Now posting the equivalent of the last post‘s video, except in 2D, built with Processing. Just click the image below to load the 1.5 MB QuickTime video (larger version here — 12 MB). This is the version I demo-ed for sponsors April 1st and 2nd.
Songs/circles are still located based on a PCA of timbre, tempo, duration, number of distinct sections, and time signature stability. The circles’ colors are mapped straight from genre tag (see the legend at bottom-left).
Here’s a more detailed look at the layout of this small music library:
A few things to note:
- Some of the genre colorings are fairly well separated/clustered based on the small set of audio features I’m using. Note how classical music sits almost on its own. Jazz sits neatly nearby, between Classical and everything else. Rock is a nice mess that overlaps with Pop, Country, Rap, and Dance.

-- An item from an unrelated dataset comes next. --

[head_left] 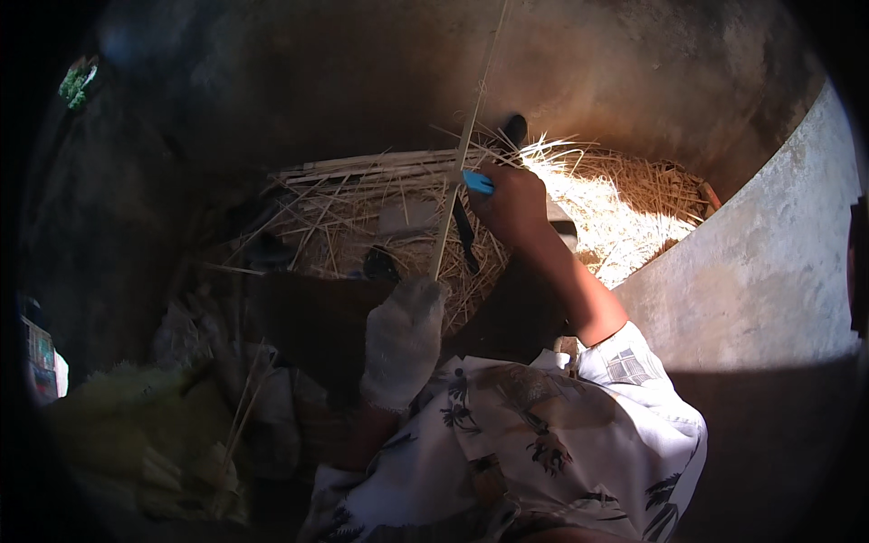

These are relationships that make sense if you think about how loose or tight each genre label is.
- In a few instances, there are pairs of songs that are actually the same track at different bit rates (I had duplicates-with-different-bit-rates in the test library). One example of this is the light-blue-and-white pair just south of Jazz. This is The Flaming Lips’ “The Observer”, at bit rates 256 and 192. (One of those has a bad genre tag as well — That’s why it’s white.) Looking at The Flaming Lips’ “Zaireeka” album (not pictured) was also very cool, since you can see how the complementary stereo tracks are either very similar or very different.
- I listened to the leftmost Country song; it is Willie Nelson’s “Still is still moving to me”. According to this representation of the music library, this is the “country song most like rock”. You can certainly argue for or against that, but it’s still interesting to be able to start making characterizations like this.
- This is a small library (~150 songs). As it gets bigger, and as the feature set grows (i.e. when I implement new features), hopefully these patterns will just become more meaningful… We’ll see.
Just posting a short video of the unfinished 3D browser. I’ve decided to focus on a 2D interface built with Processing, but wanted to show anyone who’s interested how far I went with the 3D version. Just click the image to load the 10 MB QuickTime video.
Songs/spheres are located based on a PCA of timbre, tempo, duration, number of distinct sections, and time signature stability. The spheres’ colors are mapped straight from genre tag (e.g. yellow is “Classical”).
Does anyone know of some projects/papers on spatially-based organization of digital music collections? I’m trying to gather information for writing my thesis’s “Background” section.
Here’s what I have so far:
I am going to implement a mode in my interface that is completely free-form, allowing the user to assign tracks to locations however they want. Does anyone know of projects that allow for this kind of music library organization?
Just a couple more silly mistakes in the 3D world. A screenshot / demo-video of the current state of the intended 3D model is coming soon, after this silly stuff…
I’m going to take an extra month or two to finish my thesis. I’m now aiming to turn in the final draft, signed by my readers, around late June or early July.
I decided to take more time because I realized that the pressure of my current schedule was leading me to make poor design decisions, and to lose focus of the big picture of my thesis work. Hopefully I can do a better job than that.
The responses I got to my previous post about evaluation requirements for my thesis pretty much boils down to this: I need to clarify what I hope my contribution will be before I can decide how to appropriately test it.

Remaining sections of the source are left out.